Master-Slave Pattern for Distributed Environment

https://stackoverflow.com/questions/1762402

21-09-2019
|

Question

Currently we have a batch driven process at work which runs every 15 mins and everytime it runs it repeats this cycle several times:

Calls a sproc and get some data back from the DB
Process the data
Saves the result back to the DB

It can't load all the data in one go because the data are segregated by a number of fields and each group of data requires different behaviour during processing (configurable from a front end). However, recent changes in the business has resulted in a sudden surge in the volume of data (and therefore the processing time required) for some of the groups, so now whenever one of the groups overruns it delays all the other groups.

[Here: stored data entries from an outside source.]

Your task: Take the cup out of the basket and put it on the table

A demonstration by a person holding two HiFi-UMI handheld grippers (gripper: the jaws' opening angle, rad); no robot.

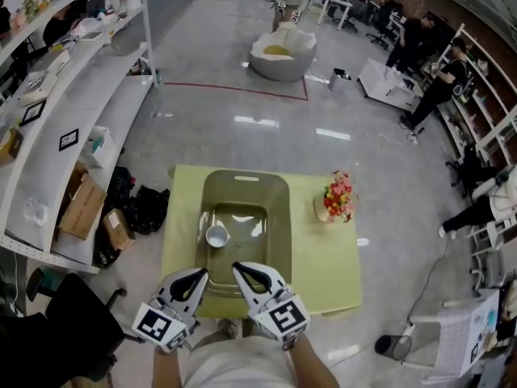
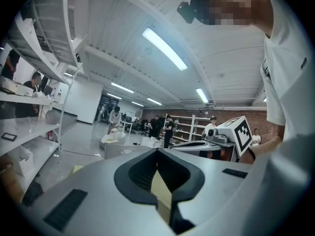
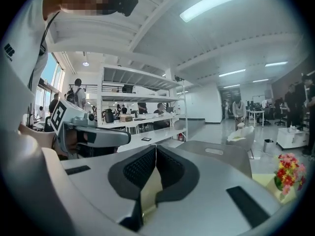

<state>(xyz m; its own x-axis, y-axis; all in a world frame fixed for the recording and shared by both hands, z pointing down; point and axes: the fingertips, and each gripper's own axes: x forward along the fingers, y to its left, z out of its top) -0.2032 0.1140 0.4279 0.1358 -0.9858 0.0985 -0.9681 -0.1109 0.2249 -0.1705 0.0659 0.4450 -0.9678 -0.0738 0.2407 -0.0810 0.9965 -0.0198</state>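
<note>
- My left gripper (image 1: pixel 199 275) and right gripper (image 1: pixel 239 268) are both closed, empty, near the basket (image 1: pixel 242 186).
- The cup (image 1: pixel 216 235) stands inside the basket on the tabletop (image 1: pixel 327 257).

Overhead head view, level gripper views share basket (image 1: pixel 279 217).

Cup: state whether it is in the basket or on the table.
In the basket. The white cup stands upright, mouth up, inside it, by its left wall.
</note>
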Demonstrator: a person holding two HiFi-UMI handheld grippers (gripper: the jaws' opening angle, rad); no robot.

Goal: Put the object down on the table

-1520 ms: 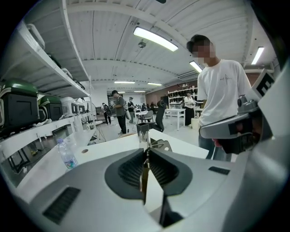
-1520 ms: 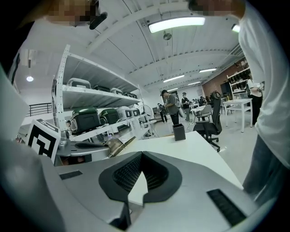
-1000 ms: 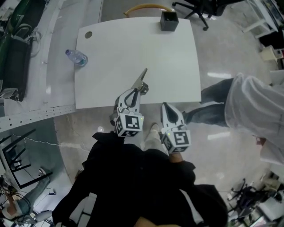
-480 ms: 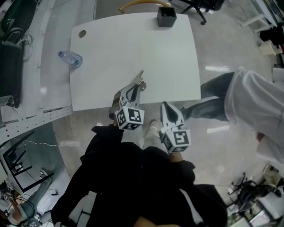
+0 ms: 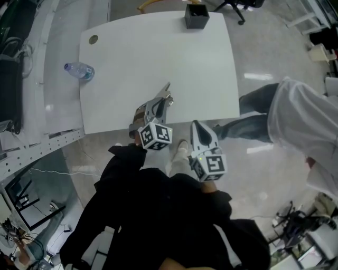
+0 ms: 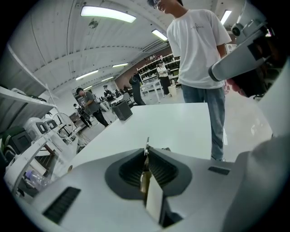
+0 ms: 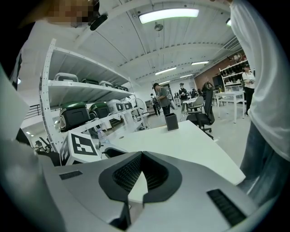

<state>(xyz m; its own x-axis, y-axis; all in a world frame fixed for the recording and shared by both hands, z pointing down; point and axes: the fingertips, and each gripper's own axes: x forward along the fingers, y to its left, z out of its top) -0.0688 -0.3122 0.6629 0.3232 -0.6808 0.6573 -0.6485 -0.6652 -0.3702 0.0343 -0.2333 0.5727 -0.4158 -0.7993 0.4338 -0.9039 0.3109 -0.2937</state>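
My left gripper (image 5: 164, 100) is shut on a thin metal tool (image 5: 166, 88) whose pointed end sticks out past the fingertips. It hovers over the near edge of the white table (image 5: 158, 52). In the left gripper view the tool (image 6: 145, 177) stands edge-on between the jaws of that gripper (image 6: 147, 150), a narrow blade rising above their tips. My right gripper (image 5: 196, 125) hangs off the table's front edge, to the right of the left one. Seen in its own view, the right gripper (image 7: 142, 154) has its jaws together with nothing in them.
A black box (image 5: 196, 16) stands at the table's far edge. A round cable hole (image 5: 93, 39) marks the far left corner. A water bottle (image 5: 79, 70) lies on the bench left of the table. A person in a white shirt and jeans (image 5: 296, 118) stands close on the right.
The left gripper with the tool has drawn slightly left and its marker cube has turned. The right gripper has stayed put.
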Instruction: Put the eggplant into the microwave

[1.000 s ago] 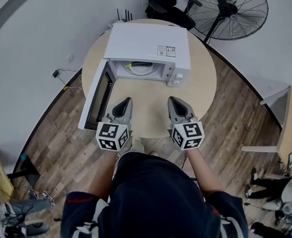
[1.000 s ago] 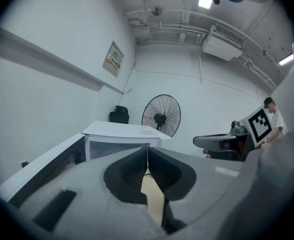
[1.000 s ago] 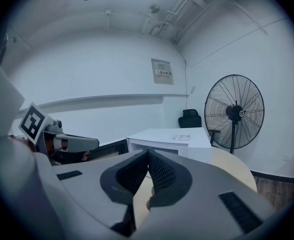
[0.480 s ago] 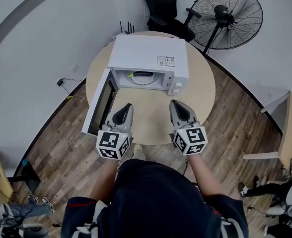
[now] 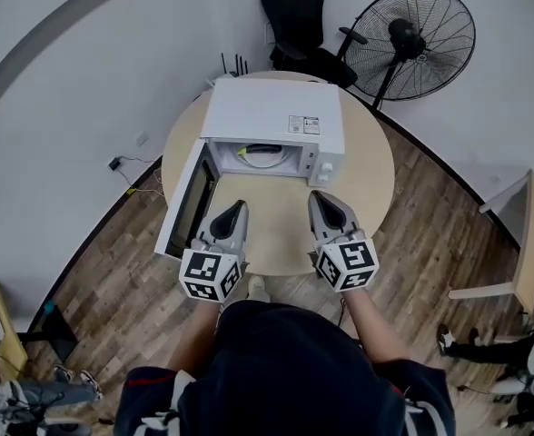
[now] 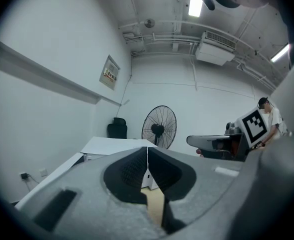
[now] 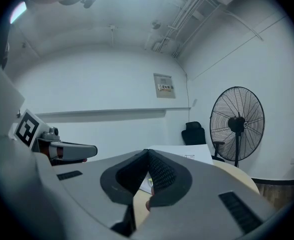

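The white microwave [image 5: 271,116] stands on the round table [image 5: 371,166] with its door [image 5: 187,209] swung open to the left. Inside, on a white plate [image 5: 269,159], lies a dark thing with a yellow-green end, seemingly the eggplant [image 5: 252,149]; the cavity roof hides most of it. My left gripper [image 5: 240,208] and right gripper [image 5: 317,198] hover side by side over the table's front, pointing at the microwave. Both are shut and empty. In the left gripper view the jaws meet at the left gripper [image 6: 147,154]; in the right gripper view they meet at the right gripper [image 7: 147,157].
A black standing fan [image 5: 417,42] and a black office chair [image 5: 296,12] stand behind the table. A cable and plug [image 5: 122,164] lie on the wooden floor at left. A desk edge [image 5: 526,234] is at the right, with people's legs [image 5: 471,343] near it.
Both grippers have risen a little together and stayed shut. The head view has drawn back, so the table and microwave look smaller. The microwave door has not moved.
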Demonstrator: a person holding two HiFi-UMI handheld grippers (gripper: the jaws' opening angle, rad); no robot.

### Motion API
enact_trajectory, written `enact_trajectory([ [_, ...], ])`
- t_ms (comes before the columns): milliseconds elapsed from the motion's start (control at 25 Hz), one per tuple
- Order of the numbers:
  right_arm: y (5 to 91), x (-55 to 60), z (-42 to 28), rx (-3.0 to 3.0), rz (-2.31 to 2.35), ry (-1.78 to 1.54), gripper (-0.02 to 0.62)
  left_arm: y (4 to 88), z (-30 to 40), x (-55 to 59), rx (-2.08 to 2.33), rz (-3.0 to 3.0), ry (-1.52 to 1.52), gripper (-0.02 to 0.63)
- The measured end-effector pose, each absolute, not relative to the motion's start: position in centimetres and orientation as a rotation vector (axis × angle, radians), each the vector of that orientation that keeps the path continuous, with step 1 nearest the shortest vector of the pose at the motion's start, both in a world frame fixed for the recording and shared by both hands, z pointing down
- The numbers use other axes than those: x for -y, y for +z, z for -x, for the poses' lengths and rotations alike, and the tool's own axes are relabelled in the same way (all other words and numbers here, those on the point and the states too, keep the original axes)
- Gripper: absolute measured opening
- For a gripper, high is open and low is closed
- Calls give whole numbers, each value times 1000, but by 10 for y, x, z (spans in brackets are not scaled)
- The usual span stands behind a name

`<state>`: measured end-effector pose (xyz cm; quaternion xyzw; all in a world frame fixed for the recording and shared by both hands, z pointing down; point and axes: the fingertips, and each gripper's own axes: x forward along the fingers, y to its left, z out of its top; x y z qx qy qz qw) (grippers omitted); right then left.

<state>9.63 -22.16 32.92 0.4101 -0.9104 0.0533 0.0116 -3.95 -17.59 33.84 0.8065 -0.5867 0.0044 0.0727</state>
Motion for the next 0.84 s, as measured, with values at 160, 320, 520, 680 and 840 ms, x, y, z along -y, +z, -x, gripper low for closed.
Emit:
enact_trajectory([
  [160, 327, 221, -92, 2850, -1279, 165, 11, 334, 40, 178, 1776, -2427, 5, 20],
  [320, 329, 222, -89, 2854, -1282, 173, 11, 331, 41, 178, 1791, -2431, -1, 20],
  [520, 330, 223, -86, 2857, -1270, 176, 11, 331, 44, 178, 1805, -2426, 5, 20],
  [680, 333, 221, -84, 2853, -1257, 176, 11, 327, 47, 180, 1808, -2415, -31, 20],
  [840, 334, 221, -82, 2852, -1249, 172, 11, 324, 50, 182, 1820, -2417, -30, 20],
])
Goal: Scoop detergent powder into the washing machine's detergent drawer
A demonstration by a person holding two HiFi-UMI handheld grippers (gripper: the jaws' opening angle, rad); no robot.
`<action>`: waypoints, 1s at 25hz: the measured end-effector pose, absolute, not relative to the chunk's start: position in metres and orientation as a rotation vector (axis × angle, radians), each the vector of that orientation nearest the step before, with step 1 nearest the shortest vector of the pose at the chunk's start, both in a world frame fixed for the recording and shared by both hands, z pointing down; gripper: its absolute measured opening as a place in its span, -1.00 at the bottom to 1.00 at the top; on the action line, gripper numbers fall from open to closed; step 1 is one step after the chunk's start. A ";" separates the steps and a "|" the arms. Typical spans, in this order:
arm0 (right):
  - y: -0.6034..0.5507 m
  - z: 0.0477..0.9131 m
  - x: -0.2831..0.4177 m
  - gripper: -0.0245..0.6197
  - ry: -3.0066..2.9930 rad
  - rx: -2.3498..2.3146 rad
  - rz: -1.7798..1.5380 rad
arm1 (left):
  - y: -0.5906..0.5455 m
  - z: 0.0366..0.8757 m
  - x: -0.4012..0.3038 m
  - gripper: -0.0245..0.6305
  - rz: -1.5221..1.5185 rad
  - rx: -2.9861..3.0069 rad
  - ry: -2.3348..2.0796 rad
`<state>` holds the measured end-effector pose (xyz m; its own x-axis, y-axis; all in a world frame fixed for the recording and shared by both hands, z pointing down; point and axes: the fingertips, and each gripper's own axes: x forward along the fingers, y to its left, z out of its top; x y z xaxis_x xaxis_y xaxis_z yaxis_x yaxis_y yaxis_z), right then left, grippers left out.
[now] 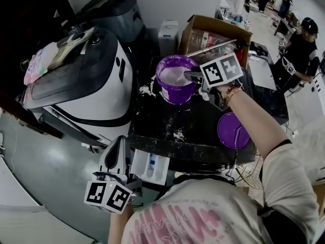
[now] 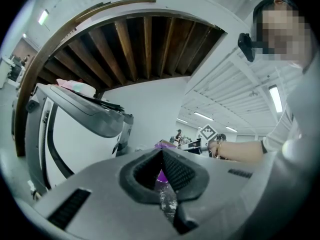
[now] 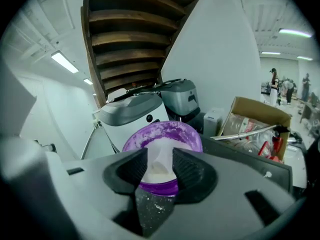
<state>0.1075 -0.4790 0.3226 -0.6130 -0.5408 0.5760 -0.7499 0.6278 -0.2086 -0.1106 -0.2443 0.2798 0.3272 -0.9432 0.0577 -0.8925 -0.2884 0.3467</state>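
Spillage is the chief risk. Loose powder (image 1: pixel 148 90) dusts the table (image 1: pixel 198 126) round the tub (image 1: pixel 175 93). The drawer (image 1: pixel 143 166) stands well away from the tub, on the person's side, so each scoopful must cross that gap. A tilt, or a knock on the tub's rim, would likely shed it.

The right gripper (image 1: pixel 192 76) hangs just beside the tub's rim, angled down at the detergent (image 1: pixel 174 75), fingers spread wide and holding nothing. Closing off-centre could shove the tub or miss the grab.

The left gripper (image 1: pixel 120 144) sits far from the tub, next to the drawer, fingers closed together and empty.

It is hard to tell whether a scoop lies in the tub. In the right gripper view a pale shape (image 3: pixel 159 161) in the detergent may be one, but it is white on white.

The drawer's compartments are partly covered by the left gripper and the person's shoulder, so which one takes powder is unclear.

The lid (image 1: pixel 232 131) lies on the table near the tub, partly behind the arm.
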 end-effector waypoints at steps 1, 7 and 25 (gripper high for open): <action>-0.482 0.324 0.107 -0.42 -2.370 1.006 0.620 | -0.245 0.280 -0.111 -0.92 -0.227 2.280 -1.644; -0.490 0.340 0.097 -0.36 -2.229 0.895 0.676 | -0.246 0.283 -0.117 -0.92 -0.211 2.263 -1.682; -0.502 0.346 0.083 -0.72 -2.121 0.855 0.614 | -0.251 0.285 -0.125 -0.92 -0.220 2.257 -1.687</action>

Our plan is to parallelise this process across multiple machines so that:

there is a central controller (master) and several workstations (slaves)
master is responsible for scheduling the runs (configurable from a front end)
master (or a separate component) is responsible for loading/saving data to and from the DB (in order to avoid deadlocks/contention between the multiple slaves)
slaves receive work items, process them and return the results to master
there is a primary slave (main production server in our environment) which will usually receive all the work items
secondary slaves will receive work only if the primary slave is working on a group which requires longer processing time (master can identify this based on the size of the data returned or it can be left to configuration)
if slave throws exception during processing, alert email is sent to support team, and the same work item is picked up during the next schedule cycle
not sure what to do with timeouts yet

I have done some research on the Master-Slave pattern for distributed environment but so far haven't found many reference material, does anyone here know of a good implementation of such pattern? Any pointers on potential pitfalls of such an architecture would be much appreciated too!

Thanks,

Solution

Your Master/Slave design above seems to imply that the writes to the database will be serialised anyway, so have you considered simply running multiple copies of your current process in parallel (e.g. by forking a new process for each job) and managing contention via a shared application lock?

Licensed under: CC-BY-SA with attribution

Not affiliated with StackOverflow